- EXERCISE INSTRUCTIONS:
When you reach the line containing "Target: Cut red" in the records below, start copying exactly, and stop once you have copied the line containing "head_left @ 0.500".
***** PROVIDED DATA
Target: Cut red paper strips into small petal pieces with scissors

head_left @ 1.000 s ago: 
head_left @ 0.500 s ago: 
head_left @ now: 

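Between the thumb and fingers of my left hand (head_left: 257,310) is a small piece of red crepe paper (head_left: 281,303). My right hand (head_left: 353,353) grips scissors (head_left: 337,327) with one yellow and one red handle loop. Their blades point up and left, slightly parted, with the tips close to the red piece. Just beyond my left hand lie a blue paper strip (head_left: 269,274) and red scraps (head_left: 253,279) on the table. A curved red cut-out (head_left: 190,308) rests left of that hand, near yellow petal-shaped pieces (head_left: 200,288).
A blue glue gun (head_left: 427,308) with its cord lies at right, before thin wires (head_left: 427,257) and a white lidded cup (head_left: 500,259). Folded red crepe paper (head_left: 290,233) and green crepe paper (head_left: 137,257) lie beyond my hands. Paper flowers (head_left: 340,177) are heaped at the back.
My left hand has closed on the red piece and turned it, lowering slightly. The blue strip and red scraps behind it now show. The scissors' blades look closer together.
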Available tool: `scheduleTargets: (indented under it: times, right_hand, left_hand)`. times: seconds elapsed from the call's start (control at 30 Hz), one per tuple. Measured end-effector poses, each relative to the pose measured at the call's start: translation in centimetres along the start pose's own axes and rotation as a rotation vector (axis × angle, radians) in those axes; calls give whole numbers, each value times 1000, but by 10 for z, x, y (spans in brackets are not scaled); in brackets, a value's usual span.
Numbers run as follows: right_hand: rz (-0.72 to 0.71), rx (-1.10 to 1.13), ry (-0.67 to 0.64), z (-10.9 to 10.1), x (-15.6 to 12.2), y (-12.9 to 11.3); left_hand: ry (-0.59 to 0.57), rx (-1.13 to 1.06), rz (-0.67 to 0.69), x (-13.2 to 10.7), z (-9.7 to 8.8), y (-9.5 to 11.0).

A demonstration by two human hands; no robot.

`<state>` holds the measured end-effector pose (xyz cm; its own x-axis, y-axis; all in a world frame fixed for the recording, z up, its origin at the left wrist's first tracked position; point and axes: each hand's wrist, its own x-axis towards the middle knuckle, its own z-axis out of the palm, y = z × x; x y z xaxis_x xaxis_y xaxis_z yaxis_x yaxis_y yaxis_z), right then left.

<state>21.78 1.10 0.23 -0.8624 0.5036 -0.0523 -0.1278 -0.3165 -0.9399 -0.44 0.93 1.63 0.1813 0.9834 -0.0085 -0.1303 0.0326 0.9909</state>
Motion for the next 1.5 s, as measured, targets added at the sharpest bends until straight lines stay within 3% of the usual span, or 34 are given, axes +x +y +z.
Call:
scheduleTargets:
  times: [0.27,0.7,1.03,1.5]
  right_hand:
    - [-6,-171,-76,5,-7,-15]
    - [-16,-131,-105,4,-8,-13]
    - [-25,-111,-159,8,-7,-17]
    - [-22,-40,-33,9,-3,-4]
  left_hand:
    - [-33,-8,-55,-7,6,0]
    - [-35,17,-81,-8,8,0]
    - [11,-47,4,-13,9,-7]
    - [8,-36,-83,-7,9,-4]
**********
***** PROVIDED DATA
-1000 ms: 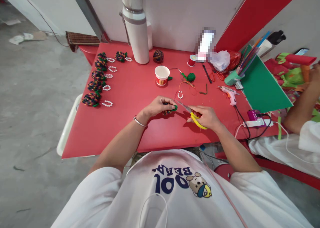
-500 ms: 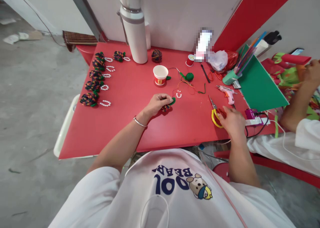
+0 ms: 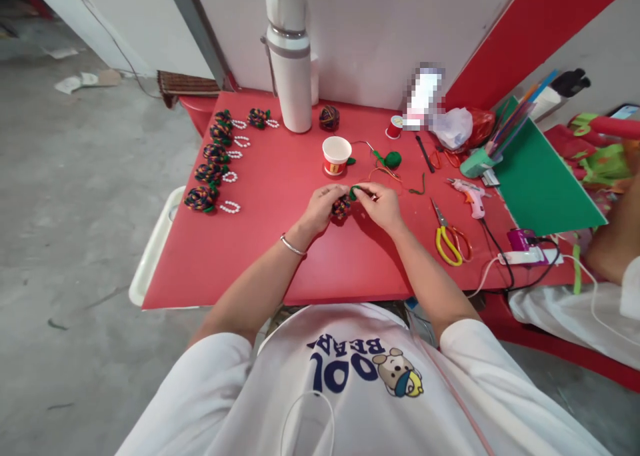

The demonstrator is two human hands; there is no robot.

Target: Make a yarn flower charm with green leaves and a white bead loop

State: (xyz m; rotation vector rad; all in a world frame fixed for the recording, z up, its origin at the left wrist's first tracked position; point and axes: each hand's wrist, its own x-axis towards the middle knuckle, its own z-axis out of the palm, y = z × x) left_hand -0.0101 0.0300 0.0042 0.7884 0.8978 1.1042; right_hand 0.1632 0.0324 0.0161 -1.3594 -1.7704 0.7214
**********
- ANSWER TO THE PROBLEM:
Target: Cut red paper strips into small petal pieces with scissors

head_left @ 1.000 s ago: 
head_left @ 0.500 s ago: 

Work on this exercise is finished, so nothing remains.